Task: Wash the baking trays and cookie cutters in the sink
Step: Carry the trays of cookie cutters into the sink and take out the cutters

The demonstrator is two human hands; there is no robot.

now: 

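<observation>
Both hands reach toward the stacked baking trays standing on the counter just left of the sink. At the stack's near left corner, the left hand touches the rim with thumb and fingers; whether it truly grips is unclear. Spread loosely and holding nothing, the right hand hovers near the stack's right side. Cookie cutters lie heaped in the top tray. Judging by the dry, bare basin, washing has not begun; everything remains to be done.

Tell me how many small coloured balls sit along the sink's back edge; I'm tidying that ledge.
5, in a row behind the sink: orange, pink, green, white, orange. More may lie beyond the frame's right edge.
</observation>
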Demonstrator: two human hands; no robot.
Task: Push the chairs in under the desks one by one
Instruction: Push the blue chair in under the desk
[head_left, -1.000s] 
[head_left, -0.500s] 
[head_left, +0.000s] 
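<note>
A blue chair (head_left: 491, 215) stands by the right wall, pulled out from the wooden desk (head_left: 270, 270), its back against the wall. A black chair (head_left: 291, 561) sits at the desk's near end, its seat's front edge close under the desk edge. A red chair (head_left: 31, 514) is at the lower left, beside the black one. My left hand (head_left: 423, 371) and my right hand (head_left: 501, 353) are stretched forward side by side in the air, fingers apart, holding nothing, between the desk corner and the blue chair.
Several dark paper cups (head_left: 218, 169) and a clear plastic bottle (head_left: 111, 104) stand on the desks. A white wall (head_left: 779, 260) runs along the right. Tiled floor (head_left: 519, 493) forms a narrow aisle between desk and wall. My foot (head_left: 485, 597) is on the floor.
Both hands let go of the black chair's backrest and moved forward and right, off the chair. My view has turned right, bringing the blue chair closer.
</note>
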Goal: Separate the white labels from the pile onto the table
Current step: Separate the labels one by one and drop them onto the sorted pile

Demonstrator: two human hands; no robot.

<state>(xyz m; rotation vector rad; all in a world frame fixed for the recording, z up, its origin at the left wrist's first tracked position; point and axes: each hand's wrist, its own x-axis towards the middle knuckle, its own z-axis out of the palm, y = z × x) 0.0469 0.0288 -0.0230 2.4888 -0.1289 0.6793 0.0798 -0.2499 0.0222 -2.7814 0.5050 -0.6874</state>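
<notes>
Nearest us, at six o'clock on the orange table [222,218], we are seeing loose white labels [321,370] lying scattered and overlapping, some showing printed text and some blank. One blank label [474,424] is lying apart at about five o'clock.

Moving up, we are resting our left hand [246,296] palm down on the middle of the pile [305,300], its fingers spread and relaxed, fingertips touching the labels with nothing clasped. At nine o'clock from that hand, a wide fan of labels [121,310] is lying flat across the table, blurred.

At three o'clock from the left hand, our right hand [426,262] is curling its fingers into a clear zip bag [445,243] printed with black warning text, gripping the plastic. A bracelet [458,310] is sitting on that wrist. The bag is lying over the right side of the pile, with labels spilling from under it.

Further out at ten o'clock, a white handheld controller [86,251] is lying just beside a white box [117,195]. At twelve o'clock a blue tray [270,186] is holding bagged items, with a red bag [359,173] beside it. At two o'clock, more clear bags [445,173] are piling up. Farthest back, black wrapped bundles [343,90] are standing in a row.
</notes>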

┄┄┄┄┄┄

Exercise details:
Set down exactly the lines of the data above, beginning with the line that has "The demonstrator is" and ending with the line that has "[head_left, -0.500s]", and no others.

Written response:
The demonstrator is two human hands; there is no robot.

now: 

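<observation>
Both hands reach toward the stacked baking trays standing on the counter just left of the sink. At the stack's near left corner, the left hand touches the rim with thumb and fingers; whether it truly grips is unclear. Spread loosely and holding nothing, the right hand hovers near the stack's right side. Cookie cutters lie heaped in the top tray. Judging by the dry, bare basin, washing has not begun; everything remains to be done.

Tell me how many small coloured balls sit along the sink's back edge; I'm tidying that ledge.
5, in a row behind the sink: orange, pink, green, white, orange. More may lie beyond the frame's right edge.
</observation>
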Demonstrator: two human hands; no robot.
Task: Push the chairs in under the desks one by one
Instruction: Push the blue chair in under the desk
[head_left, -1.000s] 
[head_left, -0.500s] 

This output is complete.